**DATASET EXTRACT**

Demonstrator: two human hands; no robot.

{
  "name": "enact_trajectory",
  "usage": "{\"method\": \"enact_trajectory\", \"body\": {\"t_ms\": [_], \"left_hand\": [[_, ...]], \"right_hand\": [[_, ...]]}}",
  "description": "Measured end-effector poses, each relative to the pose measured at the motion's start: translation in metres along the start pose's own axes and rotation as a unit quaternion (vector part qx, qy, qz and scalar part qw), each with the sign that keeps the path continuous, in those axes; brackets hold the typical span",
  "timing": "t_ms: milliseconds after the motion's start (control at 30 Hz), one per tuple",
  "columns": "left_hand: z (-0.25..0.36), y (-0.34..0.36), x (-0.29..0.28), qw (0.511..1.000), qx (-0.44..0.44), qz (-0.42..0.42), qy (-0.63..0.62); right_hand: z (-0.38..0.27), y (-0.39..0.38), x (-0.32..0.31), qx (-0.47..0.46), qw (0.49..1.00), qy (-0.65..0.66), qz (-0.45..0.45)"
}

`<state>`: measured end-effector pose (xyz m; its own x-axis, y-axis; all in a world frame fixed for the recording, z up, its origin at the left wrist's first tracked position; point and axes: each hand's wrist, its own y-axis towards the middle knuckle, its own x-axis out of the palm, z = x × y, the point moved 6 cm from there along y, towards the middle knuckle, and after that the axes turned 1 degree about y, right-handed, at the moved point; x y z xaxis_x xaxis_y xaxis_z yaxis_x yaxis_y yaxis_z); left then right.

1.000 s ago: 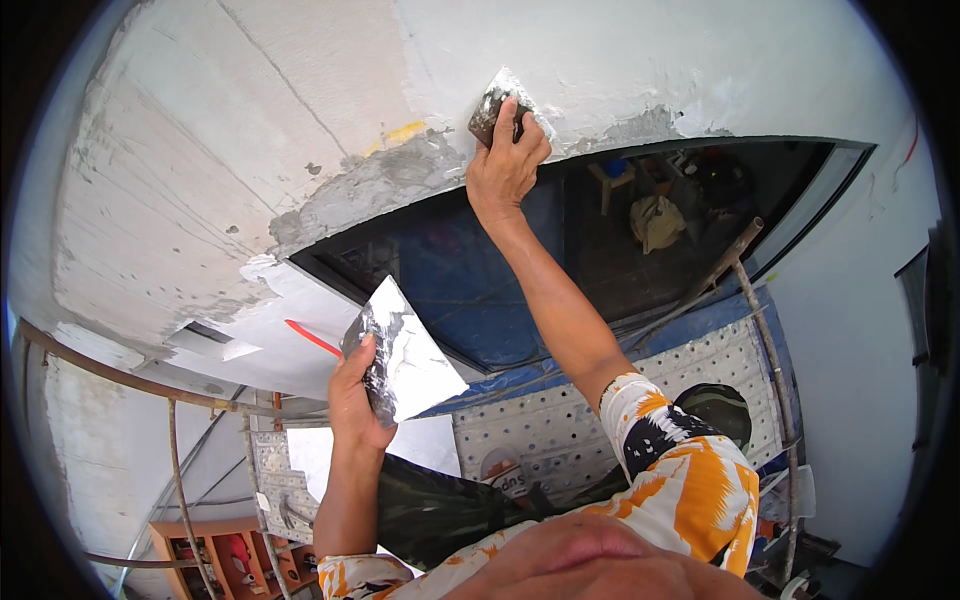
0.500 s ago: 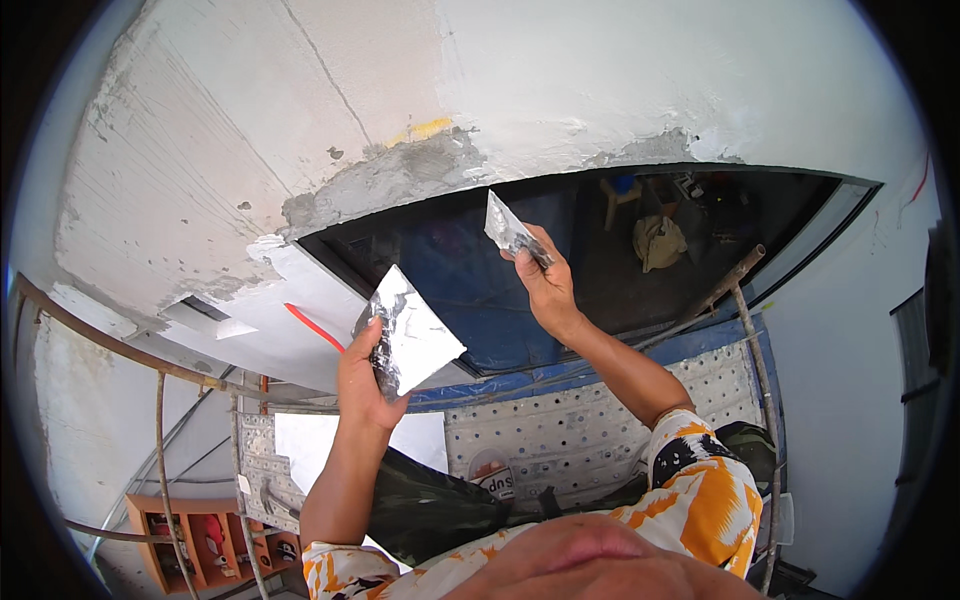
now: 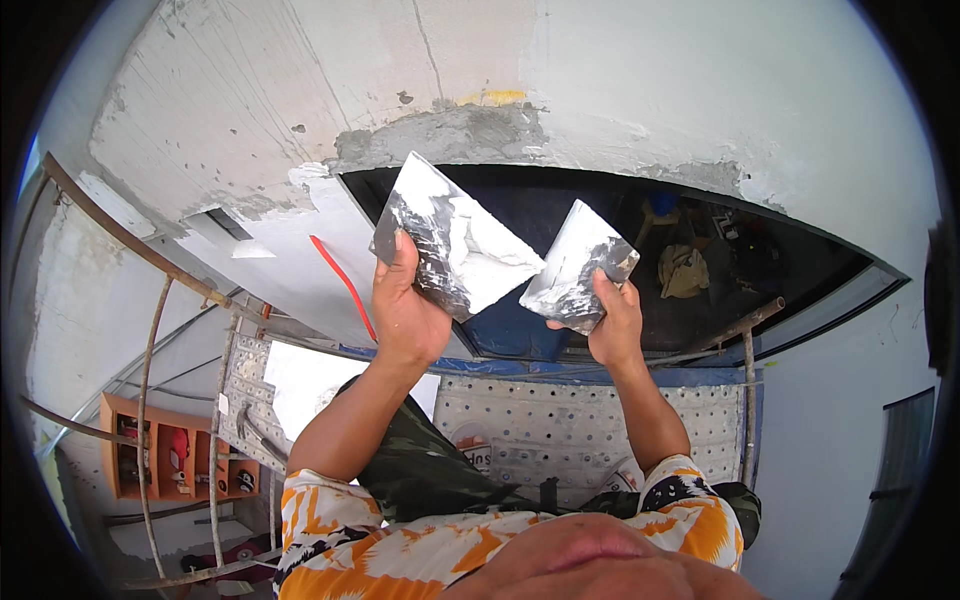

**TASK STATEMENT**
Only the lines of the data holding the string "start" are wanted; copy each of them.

**YOUR SOLUTION**
  "description": "Measured end-effector poses, each relative to the pose measured at the motion's start: translation in metres along the start pose's own axes and rotation as a unit quaternion (vector part qx, qy, qz and scalar part qw), each with the sign that keeps the path continuous, in those axes; brackets hold the typical span",
  "timing": "t_ms: milliseconds after the motion's start (control at 30 Hz), one per tuple",

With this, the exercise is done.